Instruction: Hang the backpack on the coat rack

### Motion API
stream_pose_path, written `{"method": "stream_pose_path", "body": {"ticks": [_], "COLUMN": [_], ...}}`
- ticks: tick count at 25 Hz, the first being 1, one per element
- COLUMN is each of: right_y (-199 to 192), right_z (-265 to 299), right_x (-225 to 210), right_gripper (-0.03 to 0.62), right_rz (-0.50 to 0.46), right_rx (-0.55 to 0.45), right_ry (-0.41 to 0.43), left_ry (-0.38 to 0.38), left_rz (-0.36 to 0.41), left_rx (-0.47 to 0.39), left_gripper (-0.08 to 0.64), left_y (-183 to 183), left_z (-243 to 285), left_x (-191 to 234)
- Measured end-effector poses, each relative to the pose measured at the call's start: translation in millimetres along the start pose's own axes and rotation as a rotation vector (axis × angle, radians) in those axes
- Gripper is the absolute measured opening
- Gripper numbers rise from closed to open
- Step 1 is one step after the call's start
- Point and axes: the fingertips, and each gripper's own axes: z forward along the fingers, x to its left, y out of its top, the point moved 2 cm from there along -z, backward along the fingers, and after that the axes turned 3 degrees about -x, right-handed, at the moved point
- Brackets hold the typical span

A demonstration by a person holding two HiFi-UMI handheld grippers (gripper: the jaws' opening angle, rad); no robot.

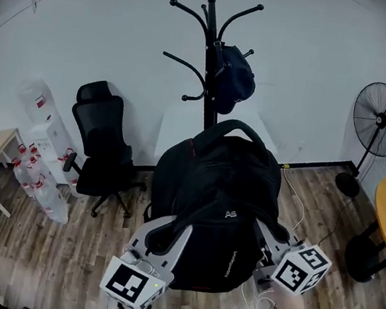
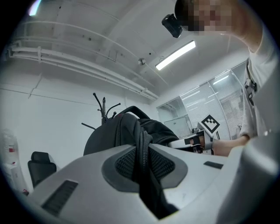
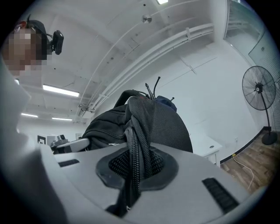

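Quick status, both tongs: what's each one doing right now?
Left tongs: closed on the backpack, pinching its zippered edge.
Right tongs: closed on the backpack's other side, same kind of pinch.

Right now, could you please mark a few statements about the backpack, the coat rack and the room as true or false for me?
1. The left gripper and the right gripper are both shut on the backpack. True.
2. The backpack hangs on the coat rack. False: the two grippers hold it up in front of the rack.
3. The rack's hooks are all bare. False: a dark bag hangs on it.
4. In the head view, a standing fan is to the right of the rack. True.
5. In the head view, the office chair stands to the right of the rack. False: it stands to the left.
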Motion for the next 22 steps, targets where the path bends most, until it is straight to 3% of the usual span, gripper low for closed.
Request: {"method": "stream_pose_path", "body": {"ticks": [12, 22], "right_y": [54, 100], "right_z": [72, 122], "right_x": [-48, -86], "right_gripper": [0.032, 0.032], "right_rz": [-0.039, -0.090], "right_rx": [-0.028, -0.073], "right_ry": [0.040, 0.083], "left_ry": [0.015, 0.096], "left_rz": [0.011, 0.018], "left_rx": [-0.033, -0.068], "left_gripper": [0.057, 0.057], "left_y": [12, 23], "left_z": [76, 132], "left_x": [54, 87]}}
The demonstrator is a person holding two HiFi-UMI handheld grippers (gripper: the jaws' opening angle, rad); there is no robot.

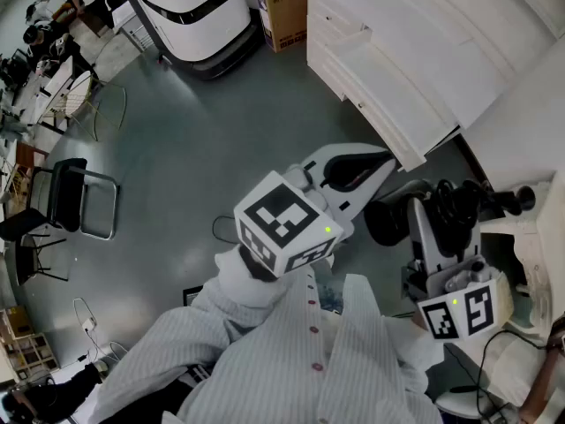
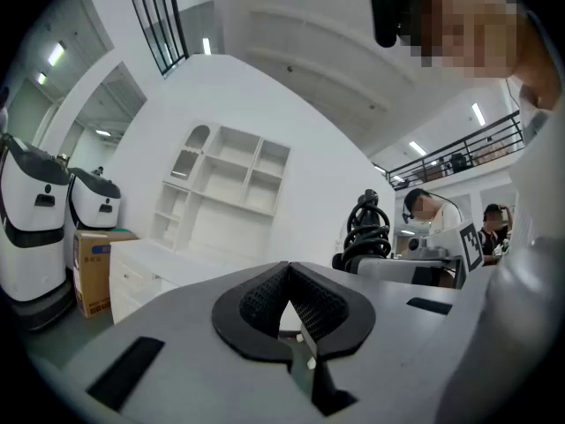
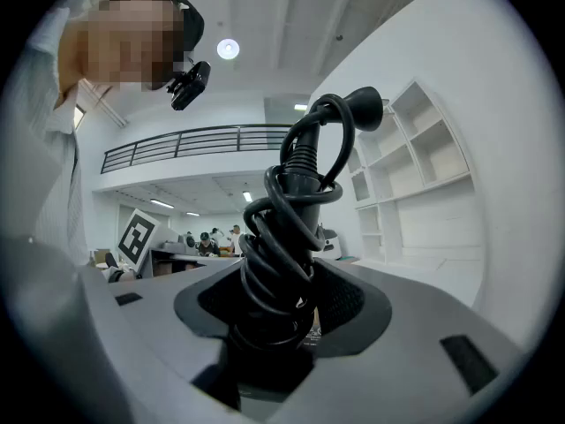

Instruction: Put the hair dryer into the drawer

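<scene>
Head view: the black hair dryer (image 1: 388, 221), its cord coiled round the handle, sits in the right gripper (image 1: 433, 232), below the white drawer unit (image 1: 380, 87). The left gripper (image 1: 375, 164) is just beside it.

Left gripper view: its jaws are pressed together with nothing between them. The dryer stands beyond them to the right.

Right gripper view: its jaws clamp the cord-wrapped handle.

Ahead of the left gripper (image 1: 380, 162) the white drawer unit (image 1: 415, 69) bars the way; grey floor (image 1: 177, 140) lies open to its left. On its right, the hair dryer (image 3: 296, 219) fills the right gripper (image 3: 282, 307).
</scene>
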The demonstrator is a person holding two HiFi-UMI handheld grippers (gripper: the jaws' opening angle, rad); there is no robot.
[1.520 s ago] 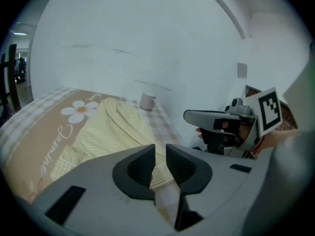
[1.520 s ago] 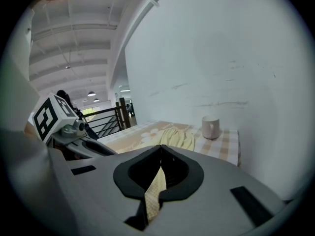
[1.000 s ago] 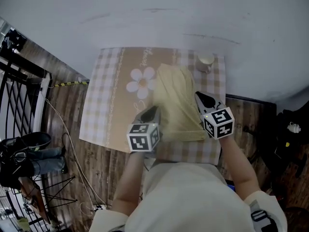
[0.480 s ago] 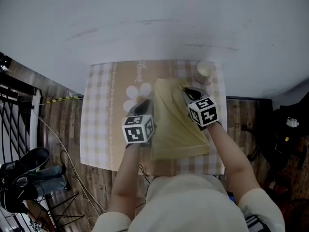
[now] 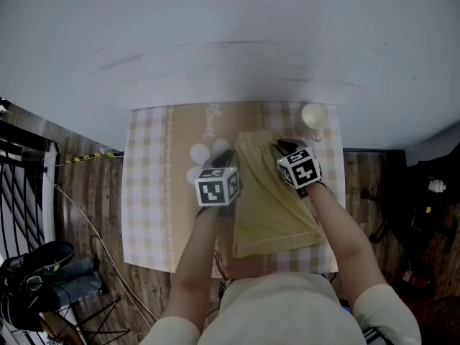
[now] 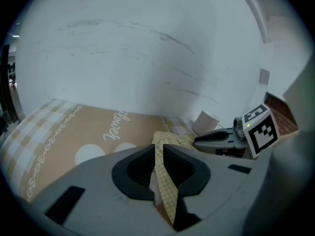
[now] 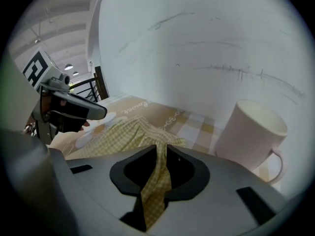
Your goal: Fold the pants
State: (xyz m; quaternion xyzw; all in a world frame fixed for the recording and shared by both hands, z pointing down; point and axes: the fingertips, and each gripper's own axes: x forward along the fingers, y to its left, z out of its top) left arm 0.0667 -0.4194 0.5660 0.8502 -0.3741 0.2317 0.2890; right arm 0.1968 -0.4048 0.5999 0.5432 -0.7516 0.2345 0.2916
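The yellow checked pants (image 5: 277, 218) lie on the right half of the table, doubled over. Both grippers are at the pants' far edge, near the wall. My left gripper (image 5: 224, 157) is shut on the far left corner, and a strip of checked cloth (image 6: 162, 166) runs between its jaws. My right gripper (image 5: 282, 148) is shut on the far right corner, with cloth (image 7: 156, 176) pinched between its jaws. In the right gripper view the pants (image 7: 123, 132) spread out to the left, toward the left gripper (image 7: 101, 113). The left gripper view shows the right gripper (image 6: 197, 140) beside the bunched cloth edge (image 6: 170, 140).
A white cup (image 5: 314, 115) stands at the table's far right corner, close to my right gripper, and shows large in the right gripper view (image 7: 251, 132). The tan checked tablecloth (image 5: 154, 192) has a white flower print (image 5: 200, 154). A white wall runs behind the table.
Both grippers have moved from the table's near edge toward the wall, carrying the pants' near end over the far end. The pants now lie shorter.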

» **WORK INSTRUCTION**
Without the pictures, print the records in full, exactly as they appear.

» **ANSWER SECTION**
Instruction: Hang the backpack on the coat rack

### Motion API
stream_pose_path, written `{"method": "stream_pose_path", "body": {"ticks": [_], "COLUMN": [_], ...}}`
- ticks: tick count at 25 Hz, the first being 1, one per element
- COLUMN is each of: right_y (-199 to 192), right_z (-265 to 299), right_x (-225 to 210), right_gripper (-0.03 to 0.62), right_rz (-0.50 to 0.46), right_rx (-0.55 to 0.45), right_ry (-0.41 to 0.43), left_ry (-0.38 to 0.38), left_rz (-0.36 to 0.41), left_rx (-0.47 to 0.39), left_gripper (-0.08 to 0.64), left_y (-183 to 183), left_z (-243 to 285), left_x (-191 to 234)
- Measured end-effector poses, each relative to the pose measured at the call's start: translation in millimetres along the start pose's own axes and rotation as a rotation vector (axis × angle, radians) in those axes
- Gripper is the absolute measured opening
- Gripper numbers rise from closed to open
- Step 1 is one step after the call's start
- Point and axes: the fingertips, and each gripper's own axes: z forward along the fingers, x to its left, y out of its top, the point moved 2 cm from there along -z, backward along the fingers, and after that the axes turned 3 degrees about -x, right-handed, at the moved point
- Brackets hold the typical span

A demonstration by a person holding two HiFi-UMI handheld grippers (gripper: the jaws' opening angle, rad); no robot.


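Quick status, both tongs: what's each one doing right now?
Left tongs: closed on the backpack, pinching its zippered edge.
Right tongs: closed on the backpack's other side, same kind of pinch.

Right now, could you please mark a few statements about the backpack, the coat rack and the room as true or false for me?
1. The left gripper and the right gripper are both shut on the backpack. True.
2. The backpack hangs on the coat rack. False: the two grippers hold it up in front of the rack.
3. The rack's hooks are all bare. False: a dark bag hangs on it.
4. In the head view, a standing fan is to the right of the rack. True.
5. In the head view, the office chair stands to the right of the rack. False: it stands to the left.
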Motion for the next 22 steps, targets where the path bends most, until it is straight to 3% of the usual span, gripper low for closed.
Request: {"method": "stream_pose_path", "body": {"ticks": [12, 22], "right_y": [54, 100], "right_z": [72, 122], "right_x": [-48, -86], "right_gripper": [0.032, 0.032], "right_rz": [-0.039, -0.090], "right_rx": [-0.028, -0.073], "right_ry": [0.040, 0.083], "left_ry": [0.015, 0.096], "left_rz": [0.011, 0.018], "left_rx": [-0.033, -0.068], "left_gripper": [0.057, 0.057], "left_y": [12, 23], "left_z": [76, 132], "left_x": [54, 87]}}
The demonstrator is a person holding two HiFi-UMI handheld grippers (gripper: the jaws' opening angle, rad); there is no robot.


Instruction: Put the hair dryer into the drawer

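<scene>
Head view: the black hair dryer (image 1: 388, 221), its cord coiled round the handle, sits in the right gripper (image 1: 433, 232), below the white drawer unit (image 1: 380, 87). The left gripper (image 1: 375, 164) is just beside it.

Left gripper view: its jaws are pressed together with nothing between them. The dryer stands beyond them to the right.

Right gripper view: its jaws clamp the cord-wrapped handle.

Ahead of the left gripper (image 1: 380, 162) the white drawer unit (image 1: 415, 69) bars the way; grey floor (image 1: 177, 140) lies open to its left. On its right, the hair dryer (image 3: 296, 219) fills the right gripper (image 3: 282, 307).
</scene>
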The demonstrator is a person holding two HiFi-UMI handheld grippers (gripper: the jaws' opening angle, rad); there is no robot.
[1.520 s ago] 
[1.520 s ago] 
[1.000 s ago] 
[0.480 s ago] 
[now] 
[now] 
[now] 
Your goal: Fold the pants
State: (xyz m; quaternion xyzw; all in a world frame fixed for the recording and shared by both hands, z pointing down; point and axes: the fingertips, and each gripper's own axes: x forward along the fingers, y to its left, z out of its top) left arm 0.0667 -0.4194 0.5660 0.8502 -0.3741 0.2317 0.2890; right arm 0.1968 -0.4048 0.5999 0.5432 -0.7516 0.2345 0.2916
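The yellow checked pants (image 5: 277, 218) lie on the right half of the table, doubled over. Both grippers are at the pants' far edge, near the wall. My left gripper (image 5: 224, 157) is shut on the far left corner, and a strip of checked cloth (image 6: 162, 166) runs between its jaws. My right gripper (image 5: 282, 148) is shut on the far right corner, with cloth (image 7: 156, 176) pinched between its jaws. In the right gripper view the pants (image 7: 123, 132) spread out to the left, toward the left gripper (image 7: 101, 113). The left gripper view shows the right gripper (image 6: 197, 140) beside the bunched cloth edge (image 6: 170, 140).
A white cup (image 5: 314, 115) stands at the table's far right corner, close to my right gripper, and shows large in the right gripper view (image 7: 251, 132). The tan checked tablecloth (image 5: 154, 192) has a white flower print (image 5: 200, 154). A white wall runs behind the table.
Both grippers have moved from the table's near edge toward the wall, carrying the pants' near end over the far end. The pants now lie shorter.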

This answer requires nothing further.